» Assigned task: Lines from the listing that hold the string "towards" are what you should return.
Top of Records supplied
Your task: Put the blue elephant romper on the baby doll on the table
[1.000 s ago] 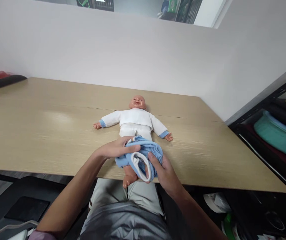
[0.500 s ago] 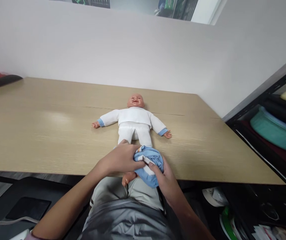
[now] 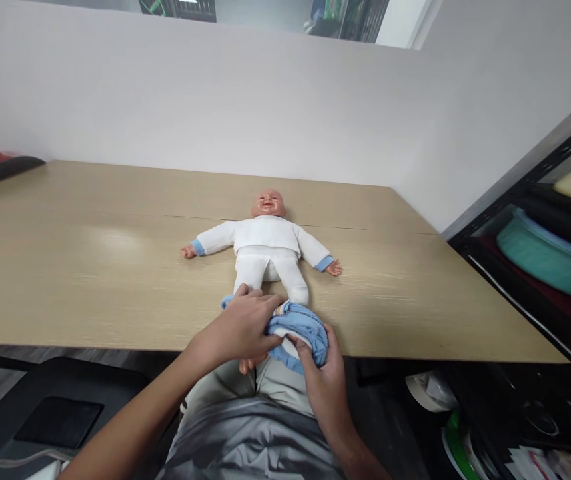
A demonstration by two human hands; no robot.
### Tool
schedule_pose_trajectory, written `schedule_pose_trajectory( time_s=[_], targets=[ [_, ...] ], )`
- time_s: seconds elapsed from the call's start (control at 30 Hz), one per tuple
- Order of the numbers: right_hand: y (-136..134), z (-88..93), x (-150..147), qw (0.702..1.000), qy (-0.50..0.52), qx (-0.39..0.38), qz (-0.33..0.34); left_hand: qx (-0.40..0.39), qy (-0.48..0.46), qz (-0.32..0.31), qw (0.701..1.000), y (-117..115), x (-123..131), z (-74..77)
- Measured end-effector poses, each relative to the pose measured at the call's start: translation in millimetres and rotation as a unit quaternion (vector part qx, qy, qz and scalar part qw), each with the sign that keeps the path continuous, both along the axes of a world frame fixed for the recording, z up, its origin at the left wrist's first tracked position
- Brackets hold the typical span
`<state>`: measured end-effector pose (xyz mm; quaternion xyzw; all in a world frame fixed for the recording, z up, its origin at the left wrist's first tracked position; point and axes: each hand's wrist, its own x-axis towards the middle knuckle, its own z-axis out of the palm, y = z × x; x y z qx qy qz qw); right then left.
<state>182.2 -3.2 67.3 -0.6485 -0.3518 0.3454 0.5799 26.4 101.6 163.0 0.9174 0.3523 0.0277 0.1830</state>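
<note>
Left hand (image 3: 245, 327) and right hand (image 3: 324, 377) both clamp fingers on bunched white-edged blue garment (image 3: 301, 323) at the lower legs of white-clad doll (image 3: 266, 235) lying face-up on wooden table (image 3: 115, 287).

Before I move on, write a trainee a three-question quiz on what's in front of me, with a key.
1. Multiple choice: what is the main colour of the bunched garment?
A) red
B) blue
C) green

2. True or false: the doll lies face down.

3. Short answer: which of the person's hands is nearer the doll's visible bare foot?

Key:
1. B; it is blue, with some white showing.
2. False; it lies face up on the table, arms spread.
3. The left hand; the foot shows just below it.
</note>
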Motion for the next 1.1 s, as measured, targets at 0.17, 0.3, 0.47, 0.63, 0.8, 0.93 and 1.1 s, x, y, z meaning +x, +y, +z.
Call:
schedule_pose_trajectory(
  time_s=[0.17, 0.3, 0.47, 0.63, 0.8, 0.93, 1.1],
  targets=[
    [17, -0.7, -4, 1.000, 0.000, 0.003, -0.008, -0.028, -0.010, 0.015, 0.999, 10, 3, 2.5],
    [38, 3.3, 6, 0.995, -0.078, 0.012, 0.056, -0.031, -0.031, 0.062, 0.997, 27, 4, 1.8],
    [55, -0.4, 17, 0.974, -0.219, 0.045, 0.036, -0.022, -0.037, 0.063, 0.997, 42, 4, 0.2],
    [52, -9.7, 17, 0.987, -0.153, 0.013, 0.053, -0.004, -0.026, 0.054, 0.998, 43, 7, -6.9],
    [47, -4.1, 16, 0.994, -0.095, 0.010, 0.057, -0.055, -0.102, 0.052, 0.992, 47, -1, -11.9],
    [48, -1.4, 15, 0.994, -0.078, 0.038, 0.062, -0.122, -0.148, 0.049, 0.980, 52, -12, -6.6],
    [53, -6.8, 17, 0.990, -0.065, 0.078, 0.094, -0.179, -0.178, 0.056, 0.966, 59, -22, -5.3]
  ],
)
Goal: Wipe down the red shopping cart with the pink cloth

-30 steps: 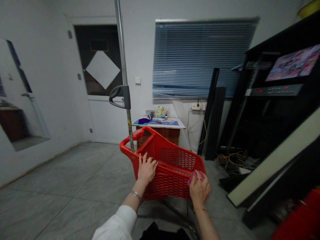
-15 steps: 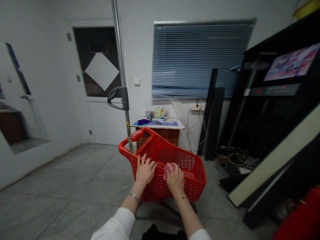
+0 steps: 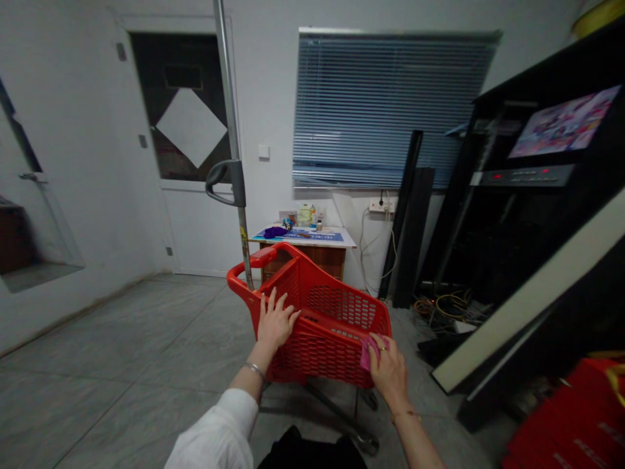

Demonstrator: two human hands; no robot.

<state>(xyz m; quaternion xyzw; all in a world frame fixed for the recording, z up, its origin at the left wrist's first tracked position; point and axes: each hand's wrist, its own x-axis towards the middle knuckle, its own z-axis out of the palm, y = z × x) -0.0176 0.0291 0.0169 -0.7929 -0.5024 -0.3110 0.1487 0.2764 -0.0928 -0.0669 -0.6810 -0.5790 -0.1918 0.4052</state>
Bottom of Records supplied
» Solved problem:
`<state>`: measured end-effector pose (xyz mm; quaternion xyzw; all in a world frame fixed for the recording, z up, its origin at the left wrist's first tracked position; point and axes: each hand's wrist, its own x-axis towards the middle knuckle, its own z-axis out of the palm, y = z × x; x y z qx qy qz qw); right then left.
<state>(xyz m; quaternion xyzw; all in a world frame fixed for the recording, z up, its origin at the left wrist's first tracked position; point and axes: each hand's wrist, its own x-axis towards the middle knuckle, its own z-axis out of the palm, y = z × x) -0.0176 0.0291 0.0169 -0.7929 -0.5024 -0.3110 0.1487 0.2764 -0.0928 -0.0669 -0.6810 -0.5790 -0.1918 0.4052</state>

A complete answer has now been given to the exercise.